Information supplied:
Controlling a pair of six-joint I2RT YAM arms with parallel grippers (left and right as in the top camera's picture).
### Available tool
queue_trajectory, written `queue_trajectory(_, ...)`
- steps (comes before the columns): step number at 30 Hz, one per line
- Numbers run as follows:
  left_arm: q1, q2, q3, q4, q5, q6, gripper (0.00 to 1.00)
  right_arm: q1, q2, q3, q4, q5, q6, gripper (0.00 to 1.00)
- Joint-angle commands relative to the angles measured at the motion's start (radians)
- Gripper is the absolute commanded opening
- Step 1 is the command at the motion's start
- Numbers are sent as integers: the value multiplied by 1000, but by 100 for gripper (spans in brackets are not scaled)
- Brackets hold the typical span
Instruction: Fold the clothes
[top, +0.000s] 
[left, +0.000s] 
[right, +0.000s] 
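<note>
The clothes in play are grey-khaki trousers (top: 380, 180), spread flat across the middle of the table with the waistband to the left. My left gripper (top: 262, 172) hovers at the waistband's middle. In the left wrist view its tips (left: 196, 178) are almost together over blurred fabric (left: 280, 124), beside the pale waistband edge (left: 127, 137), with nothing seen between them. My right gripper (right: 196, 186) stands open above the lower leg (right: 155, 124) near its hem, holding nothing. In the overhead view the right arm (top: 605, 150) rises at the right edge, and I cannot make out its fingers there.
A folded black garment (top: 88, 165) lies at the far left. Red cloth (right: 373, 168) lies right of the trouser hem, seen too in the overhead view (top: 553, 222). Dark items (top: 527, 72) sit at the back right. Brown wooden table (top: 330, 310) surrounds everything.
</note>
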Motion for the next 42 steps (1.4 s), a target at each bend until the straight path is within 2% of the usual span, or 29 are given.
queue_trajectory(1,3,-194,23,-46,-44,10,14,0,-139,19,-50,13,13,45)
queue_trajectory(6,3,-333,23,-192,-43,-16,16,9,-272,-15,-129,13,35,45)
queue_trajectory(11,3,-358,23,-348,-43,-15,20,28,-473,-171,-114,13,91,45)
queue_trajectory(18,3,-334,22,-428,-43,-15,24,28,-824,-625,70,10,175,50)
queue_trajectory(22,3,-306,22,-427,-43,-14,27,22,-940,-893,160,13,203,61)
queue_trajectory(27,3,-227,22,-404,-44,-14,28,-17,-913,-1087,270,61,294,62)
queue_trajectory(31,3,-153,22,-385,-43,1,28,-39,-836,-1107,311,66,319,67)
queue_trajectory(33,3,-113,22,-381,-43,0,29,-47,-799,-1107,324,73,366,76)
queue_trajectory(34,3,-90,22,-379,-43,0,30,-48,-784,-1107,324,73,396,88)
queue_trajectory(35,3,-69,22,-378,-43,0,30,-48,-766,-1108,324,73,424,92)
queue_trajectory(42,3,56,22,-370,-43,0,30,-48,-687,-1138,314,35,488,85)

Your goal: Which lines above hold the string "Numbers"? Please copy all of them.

Exercise solution:
- Numbers run as follows:
- Numbers are sent as integers: the value multiplied by 1000, but by 100 for gripper (spans in brackets are not scaled)

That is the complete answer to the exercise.